- [Requirement]: Line by line, copy out the data below exactly.

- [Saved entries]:
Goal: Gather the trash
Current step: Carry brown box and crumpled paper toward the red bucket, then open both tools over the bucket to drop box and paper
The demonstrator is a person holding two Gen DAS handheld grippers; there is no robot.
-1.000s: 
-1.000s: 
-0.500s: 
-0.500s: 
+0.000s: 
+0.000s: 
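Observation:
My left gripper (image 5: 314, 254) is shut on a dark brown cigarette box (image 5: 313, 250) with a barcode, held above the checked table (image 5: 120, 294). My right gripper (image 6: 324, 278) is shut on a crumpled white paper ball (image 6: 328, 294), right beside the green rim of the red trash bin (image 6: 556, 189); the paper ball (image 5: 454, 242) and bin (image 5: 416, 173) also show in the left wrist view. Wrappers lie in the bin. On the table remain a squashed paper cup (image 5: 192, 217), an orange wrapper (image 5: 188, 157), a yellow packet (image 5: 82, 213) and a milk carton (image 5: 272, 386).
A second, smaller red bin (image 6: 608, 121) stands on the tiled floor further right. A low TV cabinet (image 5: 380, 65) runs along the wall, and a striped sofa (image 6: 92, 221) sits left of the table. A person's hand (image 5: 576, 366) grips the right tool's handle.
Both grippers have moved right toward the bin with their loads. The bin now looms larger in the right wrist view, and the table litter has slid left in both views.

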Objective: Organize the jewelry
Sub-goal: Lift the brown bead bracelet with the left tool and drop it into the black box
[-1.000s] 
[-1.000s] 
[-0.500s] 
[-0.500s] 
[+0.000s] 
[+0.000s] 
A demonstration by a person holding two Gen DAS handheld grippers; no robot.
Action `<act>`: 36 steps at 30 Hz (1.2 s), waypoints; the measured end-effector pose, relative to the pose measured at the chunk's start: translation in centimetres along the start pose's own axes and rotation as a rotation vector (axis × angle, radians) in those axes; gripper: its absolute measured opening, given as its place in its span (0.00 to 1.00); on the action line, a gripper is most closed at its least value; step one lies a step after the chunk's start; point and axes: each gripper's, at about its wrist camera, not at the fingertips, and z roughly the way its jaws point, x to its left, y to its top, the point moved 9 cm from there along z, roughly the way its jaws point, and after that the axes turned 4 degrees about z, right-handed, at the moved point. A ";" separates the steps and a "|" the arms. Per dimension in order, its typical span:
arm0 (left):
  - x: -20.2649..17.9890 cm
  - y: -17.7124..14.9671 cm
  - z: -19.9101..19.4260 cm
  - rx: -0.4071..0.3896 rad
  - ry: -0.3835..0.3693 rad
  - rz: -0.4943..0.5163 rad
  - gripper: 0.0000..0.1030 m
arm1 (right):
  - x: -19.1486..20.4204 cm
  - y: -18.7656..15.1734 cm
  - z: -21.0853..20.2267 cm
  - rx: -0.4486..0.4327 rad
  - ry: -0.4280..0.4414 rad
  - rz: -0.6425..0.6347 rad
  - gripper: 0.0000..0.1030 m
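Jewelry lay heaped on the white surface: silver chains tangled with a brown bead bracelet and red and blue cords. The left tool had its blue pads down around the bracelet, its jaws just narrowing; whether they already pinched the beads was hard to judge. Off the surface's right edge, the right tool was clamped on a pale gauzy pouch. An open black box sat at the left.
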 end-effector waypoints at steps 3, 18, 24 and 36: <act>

- [Task result]:
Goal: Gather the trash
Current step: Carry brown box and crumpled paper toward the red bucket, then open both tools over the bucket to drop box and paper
The demonstrator is a person holding two Gen DAS handheld grippers; there is no robot.
-1.000s: 
-1.000s: 
-0.500s: 
-0.500s: 
+0.000s: 
+0.000s: 
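Observation:
My left gripper (image 5: 314, 254) is shut on a dark brown cigarette box (image 5: 313, 250) with a barcode, held above the checked table (image 5: 120, 294). My right gripper (image 6: 324, 278) is shut on a crumpled white paper ball (image 6: 328, 294), right beside the green rim of the red trash bin (image 6: 556, 189); the paper ball (image 5: 454, 242) and bin (image 5: 416, 173) also show in the left wrist view. Wrappers lie in the bin. On the table remain a squashed paper cup (image 5: 192, 217), an orange wrapper (image 5: 188, 157), a yellow packet (image 5: 82, 213) and a milk carton (image 5: 272, 386).
A second, smaller red bin (image 6: 608, 121) stands on the tiled floor further right. A low TV cabinet (image 5: 380, 65) runs along the wall, and a striped sofa (image 6: 92, 221) sits left of the table. A person's hand (image 5: 576, 366) grips the right tool's handle.
Both grippers have moved right toward the bin with their loads. The bin now looms larger in the right wrist view, and the table litter has slid left in both views.
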
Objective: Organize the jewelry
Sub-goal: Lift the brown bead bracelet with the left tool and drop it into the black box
[-1.000s] 
[-1.000s] 
[-0.500s] 
[-0.500s] 
[+0.000s] 
[+0.000s] 
A demonstration by a person holding two Gen DAS handheld grippers; no robot.
Action `<act>`: 36 steps at 30 Hz (1.2 s), waypoints; the measured end-effector pose, relative to the pose measured at the chunk's start: translation in centimetres along the start pose's own axes and rotation as a rotation vector (axis × angle, radians) in those axes; gripper: its absolute measured opening, given as its place in its span (0.00 to 1.00); on the action line, a gripper is most closed at its least value; step one lies a step after the chunk's start; point and axes: each gripper's, at about its wrist camera, not at the fingertips, and z roughly the way its jaws point, x to its left, y to its top, the point moved 9 cm from there along z, roughly the way its jaws point, and after that the axes turned 4 degrees about z, right-handed, at the moved point. A ";" separates the steps and a "|" the arms. Per dimension in order, its typical span:
arm0 (left):
  - x: -20.2649..17.9890 cm
  - y: -17.7124..14.9671 cm
  - z: -19.9101..19.4260 cm
  - rx: -0.4071..0.3896 rad
  - ry: -0.3835..0.3693 rad
  - rz: -0.4943..0.5163 rad
  - gripper: 0.0000..0.1030 m
arm1 (right):
  - x: -19.1486..20.4204 cm
  - y: -18.7656..15.1734 cm
  - z: -21.0853..20.2267 cm
  - rx: -0.4486..0.4327 rad
  - ry: -0.4280..0.4414 rad
  - rz: -0.6425..0.6347 rad
  - gripper: 0.0000..0.1030 m
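Jewelry lay heaped on the white surface: silver chains tangled with a brown bead bracelet and red and blue cords. The left tool had its blue pads down around the bracelet, its jaws just narrowing; whether they already pinched the beads was hard to judge. Off the surface's right edge, the right tool was clamped on a pale gauzy pouch. An open black box sat at the left.
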 end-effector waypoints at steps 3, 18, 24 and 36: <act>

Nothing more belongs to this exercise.